[RECORDED DATA — start]

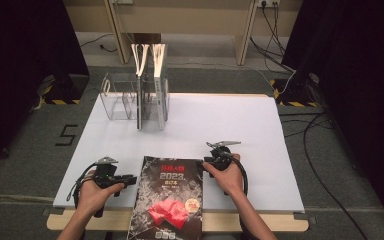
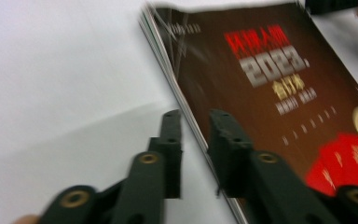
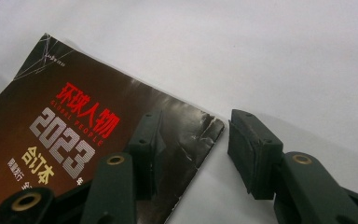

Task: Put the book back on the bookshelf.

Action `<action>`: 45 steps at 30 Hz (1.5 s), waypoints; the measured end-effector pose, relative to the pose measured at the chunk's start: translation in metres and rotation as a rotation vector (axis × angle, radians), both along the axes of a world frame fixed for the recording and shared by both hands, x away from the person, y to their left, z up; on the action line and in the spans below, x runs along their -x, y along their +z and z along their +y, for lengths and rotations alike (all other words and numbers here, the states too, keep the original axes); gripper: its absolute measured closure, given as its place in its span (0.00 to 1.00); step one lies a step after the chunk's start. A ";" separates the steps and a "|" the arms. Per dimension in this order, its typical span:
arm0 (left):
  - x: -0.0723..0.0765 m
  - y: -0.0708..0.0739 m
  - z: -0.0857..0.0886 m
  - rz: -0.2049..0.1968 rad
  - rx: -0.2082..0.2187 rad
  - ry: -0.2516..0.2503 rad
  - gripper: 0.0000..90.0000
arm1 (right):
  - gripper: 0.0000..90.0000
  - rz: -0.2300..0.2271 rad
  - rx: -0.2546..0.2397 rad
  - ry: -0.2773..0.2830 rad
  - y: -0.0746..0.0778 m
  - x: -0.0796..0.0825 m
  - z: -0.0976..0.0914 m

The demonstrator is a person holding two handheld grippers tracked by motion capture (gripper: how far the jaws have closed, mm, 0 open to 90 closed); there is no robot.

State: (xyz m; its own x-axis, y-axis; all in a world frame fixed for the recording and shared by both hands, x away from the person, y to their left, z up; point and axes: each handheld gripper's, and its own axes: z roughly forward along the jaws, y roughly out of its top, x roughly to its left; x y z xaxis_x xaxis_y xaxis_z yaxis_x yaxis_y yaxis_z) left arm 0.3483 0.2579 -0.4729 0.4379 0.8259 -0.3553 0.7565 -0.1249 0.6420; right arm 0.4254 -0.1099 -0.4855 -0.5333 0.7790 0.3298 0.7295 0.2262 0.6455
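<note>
Lying flat at the table's near edge, the magazine sits between both hands — left gripper and right gripper each straddle an edge, jaws parted, gripping nothing — likely to lift it toward the clear file rack beyond.

A lab: black curtains, floor cables, taped markings.

The right gripper holds its jaws apart astride the dark magazine's creased corner on the white desk
</note>
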 end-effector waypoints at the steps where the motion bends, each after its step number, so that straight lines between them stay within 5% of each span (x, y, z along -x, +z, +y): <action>1: 0.000 -0.001 -0.003 -0.026 -0.010 -0.004 0.74 | 0.61 0.004 0.001 -0.001 0.000 0.000 0.000; 5: 0.000 -0.002 -0.015 -0.059 -0.021 -0.038 0.71 | 0.61 0.004 -0.001 -0.006 0.000 -0.004 0.001; 10: 0.000 0.000 -0.016 -0.098 -0.036 -0.019 0.70 | 0.61 0.013 -0.017 -0.016 -0.001 -0.005 0.003; 22: 0.000 -0.009 -0.025 -0.016 -0.059 -0.081 0.71 | 0.61 0.030 -0.019 -0.029 0.000 -0.007 0.006; 37: 0.003 -0.012 -0.026 -0.034 -0.077 -0.049 0.80 | 0.63 0.022 -0.020 -0.045 -0.001 -0.009 0.009; 45: 0.005 -0.012 -0.028 -0.049 -0.098 -0.040 0.82 | 0.63 0.081 -0.048 -0.057 0.001 -0.008 0.006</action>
State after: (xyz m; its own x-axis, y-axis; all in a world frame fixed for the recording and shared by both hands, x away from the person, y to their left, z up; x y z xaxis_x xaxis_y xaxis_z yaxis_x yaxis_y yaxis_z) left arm 0.3434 0.2297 -0.4845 0.4864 0.8370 -0.2507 0.7174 -0.2188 0.6615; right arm 0.4333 -0.1042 -0.4845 -0.4589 0.7893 0.4079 0.7905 0.1532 0.5930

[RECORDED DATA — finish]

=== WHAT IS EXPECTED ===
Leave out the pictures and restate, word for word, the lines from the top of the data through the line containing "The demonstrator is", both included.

=== WRITTEN SOLUTION ===
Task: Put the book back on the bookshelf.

Action `<action>`: 45 steps at 30 Hz (1.5 s), waypoints; the measured end-effector pose, relative to the pose measured at the chunk's start: translation in metres and rotation as a rotation vector (axis × angle, radians), both along the axes of a world frame fixed for the recording and shared by both hands, x away from the person, y to their left, z up; on the action line and in the spans below, x runs along their -x, y along their +z and z along their +y, for lengths and rotations alike (all other words and numbers here, the states too, keep the original axes); gripper: its absolute measured closure, given as its place in its span (0.00 to 1.00); step one lies a step after the chunk's start. A ";" separates the steps and a "|" the arms. Per dimension in this order, its typical span:
arm0 (left):
  - x: -0.0723..0.0765 m
  - y: -0.0708..0.0739 m
  - z: -0.0857..0.0886 m
  - rz: -0.2049..0.1968 rad
  - rx: -0.2082..0.2187 rad
  - ry: -0.2516..0.2503 rad
  - gripper: 0.0000..90.0000
arm1 (right):
  - gripper: 0.0000..90.0000
  - rz: -0.2300..0.2271 rad
  - rx: -0.2546..0.2397 rad
  - ry: -0.2773..0.2830 rad
  - y: -0.0746..0.0778 m
  - x: -0.0796..0.0825 m
  - z: -0.0976..0.0914 m

The demonstrator is a person holding two handheld grippers tracked by motion capture (gripper: how far the jaws have closed, mm, 0 open to 90 closed); there is no robot.

The work on this exercise is finished.